Moneybox

Why Everyone’s Beating Warren Buffett

Shares in Berkshire Hathaway, the company run by Warren Buffett, fell again today, as they have fallen seemingly every day this year, and the stock hit another 52-week low. Berkshire shares–which come in two classes (“really expensive” and “pretty expensive”)–are now off 15 percent for the year and off 30 percent from their all-time high.

The stock’s more recent troubles have apparently sparked a raft of rumors that Buffett is sick and will soon be stepping down from his chairmanship. (The rumors are false.) But Berkshire has had other, more real problems as well. Although the general perception of Berkshire is that it’s essentially a mutual fund, so that in buying Berkshire shares you’re buying Buffett’s stock-picking experience alone, in fact the company has a kind of classic portfolio strategy. It owns, among things, low-cost insurers GEICO, Dairy Queen, and, most prominently, reinsurer General Re. In fact, Berkshire’s acquisition of General Re in 1998 has helped weigh down the stock, since insurance companies almost across the board are hovering near 52-week lows.

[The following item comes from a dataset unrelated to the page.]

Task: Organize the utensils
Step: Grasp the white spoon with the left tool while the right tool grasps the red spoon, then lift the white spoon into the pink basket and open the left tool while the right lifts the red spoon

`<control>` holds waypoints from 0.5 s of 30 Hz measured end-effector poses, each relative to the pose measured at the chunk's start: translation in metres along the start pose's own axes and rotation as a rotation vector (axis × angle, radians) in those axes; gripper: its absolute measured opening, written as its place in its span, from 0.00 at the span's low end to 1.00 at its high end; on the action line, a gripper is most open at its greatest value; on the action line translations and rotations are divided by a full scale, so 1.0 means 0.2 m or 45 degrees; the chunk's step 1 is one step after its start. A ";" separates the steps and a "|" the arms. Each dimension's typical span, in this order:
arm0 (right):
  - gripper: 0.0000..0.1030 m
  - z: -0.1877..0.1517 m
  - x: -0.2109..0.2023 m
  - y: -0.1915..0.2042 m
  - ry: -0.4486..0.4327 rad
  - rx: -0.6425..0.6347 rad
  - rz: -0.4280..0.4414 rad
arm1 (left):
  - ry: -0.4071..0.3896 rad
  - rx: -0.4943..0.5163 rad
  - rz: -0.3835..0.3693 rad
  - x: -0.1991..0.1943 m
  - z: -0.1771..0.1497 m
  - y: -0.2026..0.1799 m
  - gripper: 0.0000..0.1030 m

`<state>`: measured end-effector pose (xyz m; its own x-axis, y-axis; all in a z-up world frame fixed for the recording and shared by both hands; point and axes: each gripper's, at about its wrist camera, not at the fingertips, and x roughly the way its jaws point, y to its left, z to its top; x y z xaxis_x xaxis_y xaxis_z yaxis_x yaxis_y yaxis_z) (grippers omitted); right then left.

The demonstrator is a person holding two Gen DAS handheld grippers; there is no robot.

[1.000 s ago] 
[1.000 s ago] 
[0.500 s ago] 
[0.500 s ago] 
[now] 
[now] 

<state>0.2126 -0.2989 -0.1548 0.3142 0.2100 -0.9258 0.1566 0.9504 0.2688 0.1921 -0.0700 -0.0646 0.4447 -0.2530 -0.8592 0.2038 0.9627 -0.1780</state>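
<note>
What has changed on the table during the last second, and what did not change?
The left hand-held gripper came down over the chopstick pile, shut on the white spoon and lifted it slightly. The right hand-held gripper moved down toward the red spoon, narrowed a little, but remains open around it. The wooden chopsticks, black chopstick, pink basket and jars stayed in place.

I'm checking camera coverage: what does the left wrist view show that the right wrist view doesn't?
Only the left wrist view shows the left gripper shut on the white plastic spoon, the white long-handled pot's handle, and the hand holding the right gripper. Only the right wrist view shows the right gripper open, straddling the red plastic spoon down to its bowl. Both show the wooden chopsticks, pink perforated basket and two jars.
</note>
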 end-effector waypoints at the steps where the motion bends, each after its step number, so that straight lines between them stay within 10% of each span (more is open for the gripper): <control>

Although Berkshire is not a mutual fund, much of its annual performance does depend on how well Buffett’s investment choices pan out (one of the great things about acquiring a company like General Re is that it comes with a huge float of cash from premiums that can be reinvested). And, as is by now well-known, many of Buffett’s most prominent favorites have been limping along for quite some time now. Coke, Gillette, Nike: Not only are these companies’ stocks struggling, but the companies’ underlying businesses are not delivering either the revenue growth or the earnings power that Buffett had been counting on.

There are various ways of reading Berkshire’s recent woes. You might see it as an indictment of Buffett’s buy-and-hold strategy, believing that it limits Buffett’s flexibility and keeps him tied to investments that he’d be better off getting rid of. But if you’re going to try to beat the market by picking stocks, buying and holding is the only logical strategy, both because of taxes (you pay essentially half the taxes on a long-term investment that you do on a short-term one) and because it is, as Peter Lynch was fond of saying, the 10- and 20-baggers (stocks that rise 10 or 20 times) that make up for all the bad investments everyone is bound to make. That doesn’t mean that if you hold stocks for a long time you’re guaranteed any 10-baggers. But if you jump in and out of stocks, you’re guaranteed none.

This is true even in today’s seemingly irrational market. If you bought Qualcomm on Jan. 1 of last year and held it, you saw your investment jump 2,400 percent. If you had tried to trade the stock on a weekly or monthly (let alone daily) basis, your returns would have magnitudes smaller. Buffett’s absolutely right to buy and hold. He just hasn’t been holding the right stocks recently. And, in any case, it’s absolutely possible that a year from now his portfolio will be looking much better.

You might also, as some have suggested, look at what’s happened to Berkshire as evidence that so-called “value investing” is outmoded. But this is ill-conceived. In the first place, the distinction between value stocks and growth stocks is a false one, because the only reason a stock has value is because it’s going to grow in the future at a pace faster than the market is currently anticipating (otherwise the stock would be more expensive). And in any case, Buffett was never averse to paying high prices for stocks that he believed to be valuable. In a sense, after all, every time he didn’t sell his Coke shares or his Disney shares, he was affirming that they were undervalued, even though they were expensive by traditional standards.

What can be said about Buffett’s recent investment strategy–set its performance aside for now–is that it has been almost willfully blind to the importance of “technology,” however broadly defined that is. Buffett has often said that he doesn’t invest in technology stocks because he doesn’t understand them, which is a reasonable thing to say–you should invest in what you know–but also ultimately a frustrating one. At this point, after all, technology is central to the growth of the U.S. economy, and the dominant technology companies are making money–real money–at a rate and with an efficiency unparalleled in this century. By most standard criteria, over the last decade companies like Microsoft, Cisco, and Intel have established enormously powerful franchises, franchises similar, in many respects, to those established by Coke and McDonald’s, and far more powerful than the ones owned by many consumer brands (like, say, Nike or Sara Lee).

Now, it’s fair to ask “Can you invest in Cisco [which, full disclosure, I am invested in] if you don’t know the difference between a router and a switch?” But there are two good answers to that question. The first is that even if you don’t know, there are plenty of people you can ask, and plenty of people who can give you an opinion on whether Cisco’s product line will be superseded any time soon. (Just as you’d want to know whether kids who wore Nikes liked the shoes.) The second is that you can learn the difference between a router and a switch, not well enough to design one yourself, but well enough to sort of understand what John Chambers is talking about when Cisco does a conference call.

In the end, it’s this self-imposed sense of limits, this idea that you just can’t master what you don’t already know, that’s most most perplexing about Buffett’s resolute refusal to invest in technology stocks. If this were 1910, would he still be refusing to invest in any company that dealt with electricity, because it was too hard to understand?